Peninsula: PT research boat helps track humpback whales

PORT TOWNSEND — Every spring, Fred Sharpe heads north from Port Townsend Bay, where he rendevous with Slinky, Rubber Lips and other old friends in the waters of southeast Alaska.

Sharpe is the director of the Alaska Whale Foundation and captain of its 50-foot research vessel, Evolution, based in Port Townsend. Dedicated to the study of humpback whales, Sharpe plies the waters of Chatham Strait, south of Juneau, to document the behavior of a unique community of baleen whales.

“World-wide, humpbacks tend to be asocial beings, forming transient bonds,” Sharpe said. “This population forms friendships that drive the society and can last a lifetime.”

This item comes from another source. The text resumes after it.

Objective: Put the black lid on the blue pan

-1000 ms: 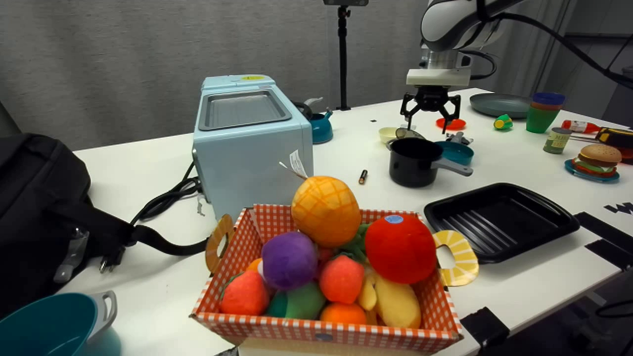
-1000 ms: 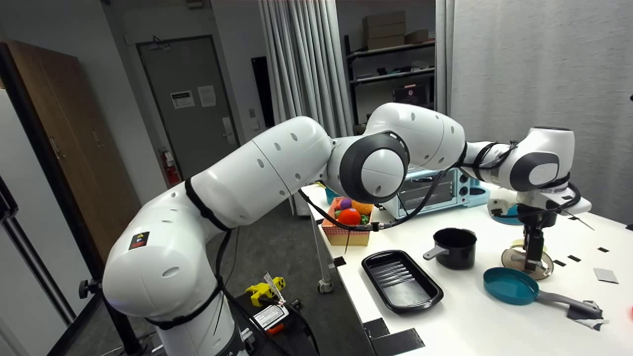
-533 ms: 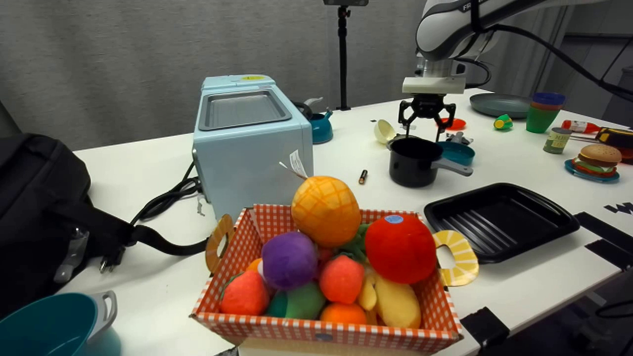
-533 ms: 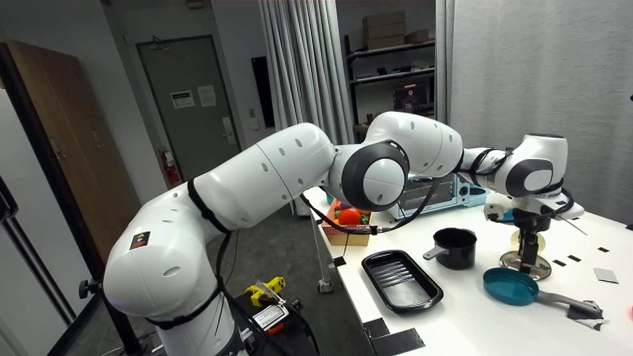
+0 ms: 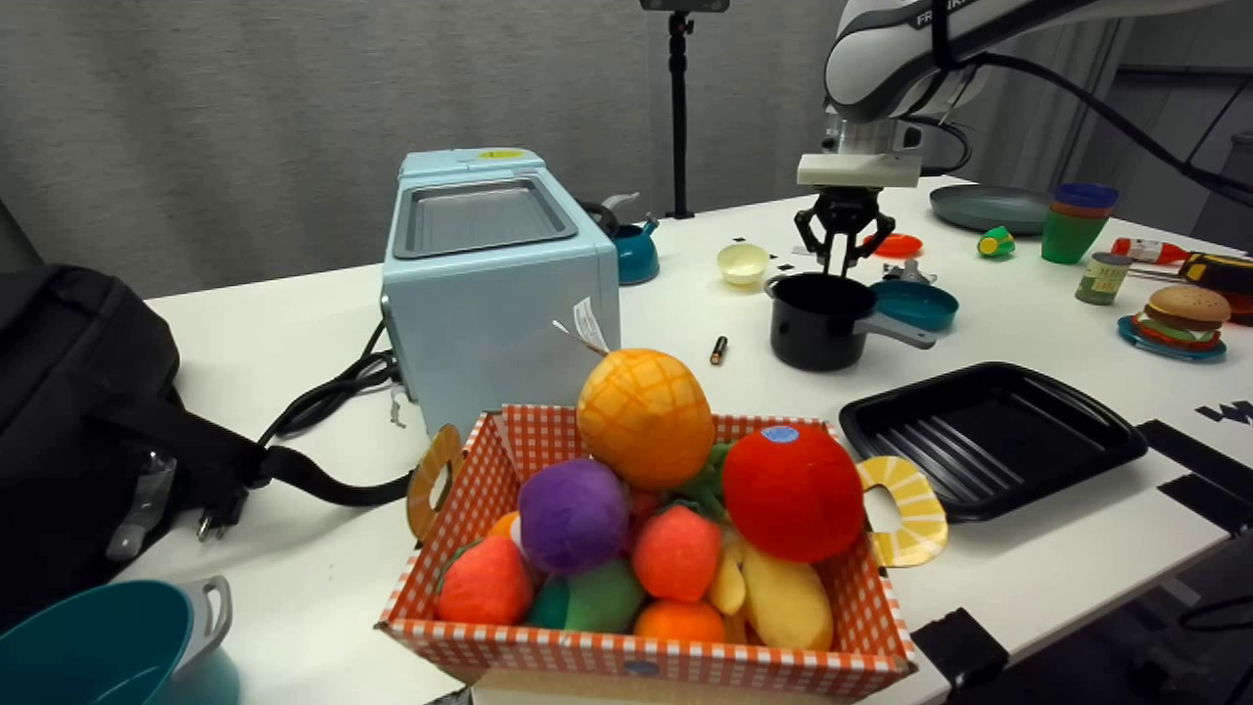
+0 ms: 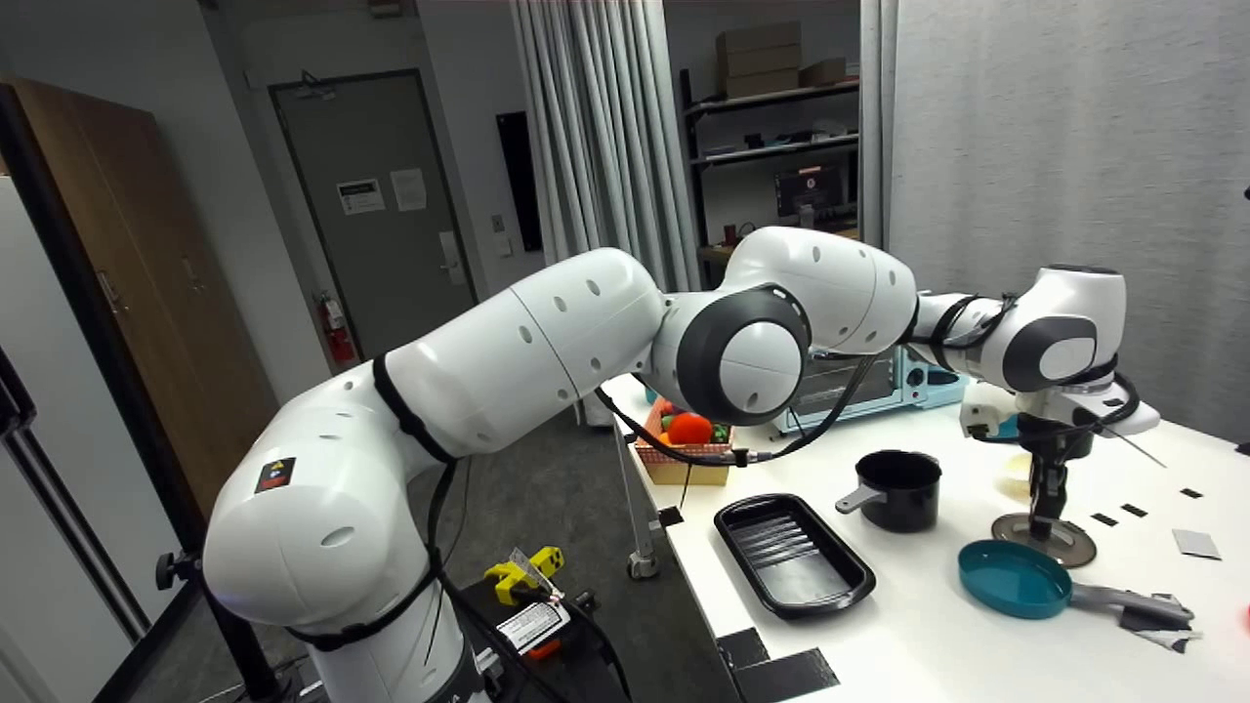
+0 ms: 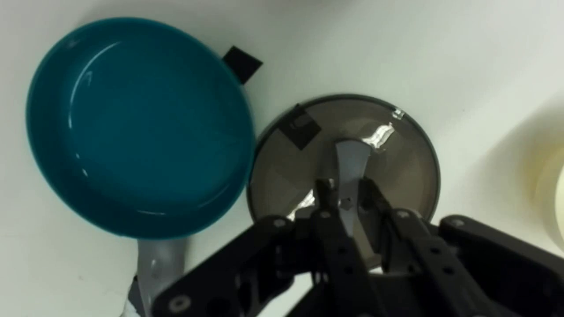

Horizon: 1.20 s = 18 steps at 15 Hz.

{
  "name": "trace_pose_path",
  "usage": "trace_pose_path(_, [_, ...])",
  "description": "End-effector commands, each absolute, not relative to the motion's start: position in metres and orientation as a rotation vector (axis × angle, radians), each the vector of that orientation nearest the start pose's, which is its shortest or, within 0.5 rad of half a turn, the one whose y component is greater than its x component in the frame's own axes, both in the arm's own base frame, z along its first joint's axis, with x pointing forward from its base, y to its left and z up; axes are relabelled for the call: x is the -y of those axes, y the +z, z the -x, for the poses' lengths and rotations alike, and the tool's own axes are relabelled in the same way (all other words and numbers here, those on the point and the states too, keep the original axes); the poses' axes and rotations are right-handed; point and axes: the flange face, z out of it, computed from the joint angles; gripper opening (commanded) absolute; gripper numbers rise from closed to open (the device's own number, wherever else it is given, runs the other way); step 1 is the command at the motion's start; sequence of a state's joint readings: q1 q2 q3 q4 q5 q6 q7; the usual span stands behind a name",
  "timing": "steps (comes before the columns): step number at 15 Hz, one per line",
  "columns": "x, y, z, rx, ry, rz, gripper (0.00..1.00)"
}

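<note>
Smoke-brown translucent lid (image 7: 315, 165) should prove light, stiff, slick, perhaps fragile; its grey handle (image 7: 351, 163) is best gripped; the end effector (image 7: 348, 193) pinches it.

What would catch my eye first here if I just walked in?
Probably the long white robot arm, stretched across the middle of an exterior view. At its far end, the gripper looks closed on the grey handle of a see-through lid beside the teal-blue pan. Then the red-checked box heaped with bright toy fruit, up front in an exterior view.
</note>
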<state>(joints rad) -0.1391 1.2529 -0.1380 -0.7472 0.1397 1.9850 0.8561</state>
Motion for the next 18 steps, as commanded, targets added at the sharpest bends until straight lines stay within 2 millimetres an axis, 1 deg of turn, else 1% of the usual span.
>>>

How Rubber Lips, Slinky and the humpbacks of Chatham Strait interrelate will be the focus of presentations Sharpe will make in Port Angeles, Sequim and Port Townsend this week. The presentations include videotapes, filmed by a “critter cam” attached to a whale’s back, of the humpbacks blowing bubble nets to corral schools of herring.

“It’s a process they have elevated to an art form,” Sharpe said. “They are bubble magicians.”

Sharpe gives talks on passenger ships during the summer and onshore presentations during the winter. He will be in Port Angeles on Tuesday, where he will present his program at 7:30 p.m. in the City Council chambers. On Wednesday, he will speak in Port Townsend at 7:30 p.m. at the Pope Marine Building at Water and Quincy streets. On Thursday he’ll speak at 7:30 p.m. at the Sequim Middle School.

A $5 donation at the door goes to support the work of the Alaska Whale Foundation.